**Description of the task:** Which lines below include the string "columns"? Please show each one.

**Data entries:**

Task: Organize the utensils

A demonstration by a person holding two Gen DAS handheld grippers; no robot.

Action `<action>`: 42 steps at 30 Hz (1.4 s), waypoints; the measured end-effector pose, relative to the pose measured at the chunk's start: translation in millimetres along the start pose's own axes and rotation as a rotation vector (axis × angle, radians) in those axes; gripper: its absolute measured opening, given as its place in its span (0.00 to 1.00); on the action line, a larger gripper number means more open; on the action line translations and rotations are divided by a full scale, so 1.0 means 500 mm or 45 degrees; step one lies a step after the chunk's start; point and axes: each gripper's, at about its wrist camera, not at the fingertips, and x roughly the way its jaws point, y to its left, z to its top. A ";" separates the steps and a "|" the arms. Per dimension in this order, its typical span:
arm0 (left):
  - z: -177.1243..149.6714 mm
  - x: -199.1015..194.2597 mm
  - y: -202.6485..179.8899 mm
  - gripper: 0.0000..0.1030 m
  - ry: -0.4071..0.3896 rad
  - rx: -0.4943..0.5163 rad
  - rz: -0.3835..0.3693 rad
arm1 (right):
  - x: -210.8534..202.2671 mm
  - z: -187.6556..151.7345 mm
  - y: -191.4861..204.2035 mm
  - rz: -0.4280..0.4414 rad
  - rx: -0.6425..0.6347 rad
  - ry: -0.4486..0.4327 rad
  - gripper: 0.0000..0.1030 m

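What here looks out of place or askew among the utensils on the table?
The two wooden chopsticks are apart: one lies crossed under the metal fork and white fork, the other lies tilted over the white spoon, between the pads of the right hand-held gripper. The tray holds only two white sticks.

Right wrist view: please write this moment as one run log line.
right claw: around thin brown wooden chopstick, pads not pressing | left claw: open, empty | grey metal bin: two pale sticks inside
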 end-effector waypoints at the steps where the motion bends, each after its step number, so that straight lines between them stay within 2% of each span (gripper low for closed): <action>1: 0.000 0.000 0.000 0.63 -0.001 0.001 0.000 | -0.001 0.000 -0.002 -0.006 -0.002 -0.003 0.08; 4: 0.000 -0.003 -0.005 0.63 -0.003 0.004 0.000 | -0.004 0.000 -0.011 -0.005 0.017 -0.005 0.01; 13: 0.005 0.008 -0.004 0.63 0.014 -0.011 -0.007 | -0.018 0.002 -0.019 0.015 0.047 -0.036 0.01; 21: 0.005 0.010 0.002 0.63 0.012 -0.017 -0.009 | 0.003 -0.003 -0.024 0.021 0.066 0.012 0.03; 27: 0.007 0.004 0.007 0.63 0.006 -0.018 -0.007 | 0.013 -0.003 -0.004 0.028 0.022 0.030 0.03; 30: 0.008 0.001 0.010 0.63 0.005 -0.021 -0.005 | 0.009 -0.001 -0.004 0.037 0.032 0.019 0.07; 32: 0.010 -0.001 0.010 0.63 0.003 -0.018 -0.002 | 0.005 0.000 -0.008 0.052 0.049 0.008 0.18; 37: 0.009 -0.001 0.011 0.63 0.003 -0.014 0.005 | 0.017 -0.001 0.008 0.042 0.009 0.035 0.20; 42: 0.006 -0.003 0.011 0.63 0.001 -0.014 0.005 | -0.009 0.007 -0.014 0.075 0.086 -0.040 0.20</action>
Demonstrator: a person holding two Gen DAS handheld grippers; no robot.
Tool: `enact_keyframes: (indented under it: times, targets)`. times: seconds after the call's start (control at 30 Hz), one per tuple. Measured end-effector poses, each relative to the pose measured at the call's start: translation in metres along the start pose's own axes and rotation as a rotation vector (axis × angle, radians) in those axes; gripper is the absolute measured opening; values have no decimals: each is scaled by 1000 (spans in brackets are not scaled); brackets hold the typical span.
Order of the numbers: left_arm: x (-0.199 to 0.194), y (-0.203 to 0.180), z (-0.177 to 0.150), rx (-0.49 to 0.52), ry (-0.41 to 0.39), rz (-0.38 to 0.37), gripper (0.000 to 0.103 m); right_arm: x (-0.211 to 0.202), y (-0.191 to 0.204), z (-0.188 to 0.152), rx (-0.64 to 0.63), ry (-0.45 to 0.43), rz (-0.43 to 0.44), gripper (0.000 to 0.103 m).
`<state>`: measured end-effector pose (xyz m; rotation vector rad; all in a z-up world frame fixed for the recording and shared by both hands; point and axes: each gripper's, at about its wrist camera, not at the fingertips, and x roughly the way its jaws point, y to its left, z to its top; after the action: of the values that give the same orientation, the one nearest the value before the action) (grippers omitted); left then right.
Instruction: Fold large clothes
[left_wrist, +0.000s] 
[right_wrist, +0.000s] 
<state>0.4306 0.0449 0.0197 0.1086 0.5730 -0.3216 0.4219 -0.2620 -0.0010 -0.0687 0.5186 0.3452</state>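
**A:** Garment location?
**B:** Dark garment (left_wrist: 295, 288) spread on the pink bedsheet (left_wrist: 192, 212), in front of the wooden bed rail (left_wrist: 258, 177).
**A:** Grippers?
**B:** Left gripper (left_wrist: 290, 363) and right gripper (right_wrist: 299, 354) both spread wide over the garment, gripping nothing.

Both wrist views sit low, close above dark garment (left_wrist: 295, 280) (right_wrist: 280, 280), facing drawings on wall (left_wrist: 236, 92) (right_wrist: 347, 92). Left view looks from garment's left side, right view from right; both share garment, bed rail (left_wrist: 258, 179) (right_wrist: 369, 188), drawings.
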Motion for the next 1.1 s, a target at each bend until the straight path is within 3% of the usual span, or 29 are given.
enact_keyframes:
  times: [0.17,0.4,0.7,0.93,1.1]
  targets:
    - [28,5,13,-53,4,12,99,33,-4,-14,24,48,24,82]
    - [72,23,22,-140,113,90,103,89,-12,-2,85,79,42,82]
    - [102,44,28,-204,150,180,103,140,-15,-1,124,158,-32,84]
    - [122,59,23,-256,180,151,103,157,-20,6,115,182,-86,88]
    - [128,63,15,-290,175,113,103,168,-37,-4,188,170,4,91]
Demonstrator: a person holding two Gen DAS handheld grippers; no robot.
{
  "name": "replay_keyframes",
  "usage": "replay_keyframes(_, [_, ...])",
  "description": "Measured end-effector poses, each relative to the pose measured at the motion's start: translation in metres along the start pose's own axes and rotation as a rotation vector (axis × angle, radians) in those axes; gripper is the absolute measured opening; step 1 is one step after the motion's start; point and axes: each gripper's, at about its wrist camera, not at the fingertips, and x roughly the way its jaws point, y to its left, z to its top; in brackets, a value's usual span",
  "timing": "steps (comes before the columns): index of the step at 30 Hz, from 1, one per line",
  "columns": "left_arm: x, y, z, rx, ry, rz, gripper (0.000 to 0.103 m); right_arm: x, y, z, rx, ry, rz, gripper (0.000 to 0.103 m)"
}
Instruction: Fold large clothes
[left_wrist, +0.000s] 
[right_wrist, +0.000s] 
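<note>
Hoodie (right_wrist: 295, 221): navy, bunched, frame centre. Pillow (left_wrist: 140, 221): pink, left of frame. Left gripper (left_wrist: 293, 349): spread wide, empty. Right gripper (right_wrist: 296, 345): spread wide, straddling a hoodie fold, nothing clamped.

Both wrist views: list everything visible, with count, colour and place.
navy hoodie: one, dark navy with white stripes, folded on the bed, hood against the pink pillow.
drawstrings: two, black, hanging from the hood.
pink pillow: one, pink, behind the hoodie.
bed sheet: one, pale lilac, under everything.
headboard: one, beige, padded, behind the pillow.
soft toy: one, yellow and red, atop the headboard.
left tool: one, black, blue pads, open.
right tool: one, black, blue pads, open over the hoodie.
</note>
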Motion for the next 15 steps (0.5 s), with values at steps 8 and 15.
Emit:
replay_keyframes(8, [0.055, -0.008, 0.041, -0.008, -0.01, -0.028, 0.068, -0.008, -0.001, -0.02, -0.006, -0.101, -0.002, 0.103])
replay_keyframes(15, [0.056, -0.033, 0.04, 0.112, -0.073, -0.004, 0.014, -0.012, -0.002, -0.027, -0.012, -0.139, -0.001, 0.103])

**The answer:**
  "timing": "steps (comes before the columns): index of the step at 30 Hz, from 1, one per line",
  "columns": "left_arm: x, y, z, rx, ry, rz, gripper (0.000 to 0.103 m); right_arm: x, y, z, rx, ry, rz, gripper (0.000 to 0.103 m)"

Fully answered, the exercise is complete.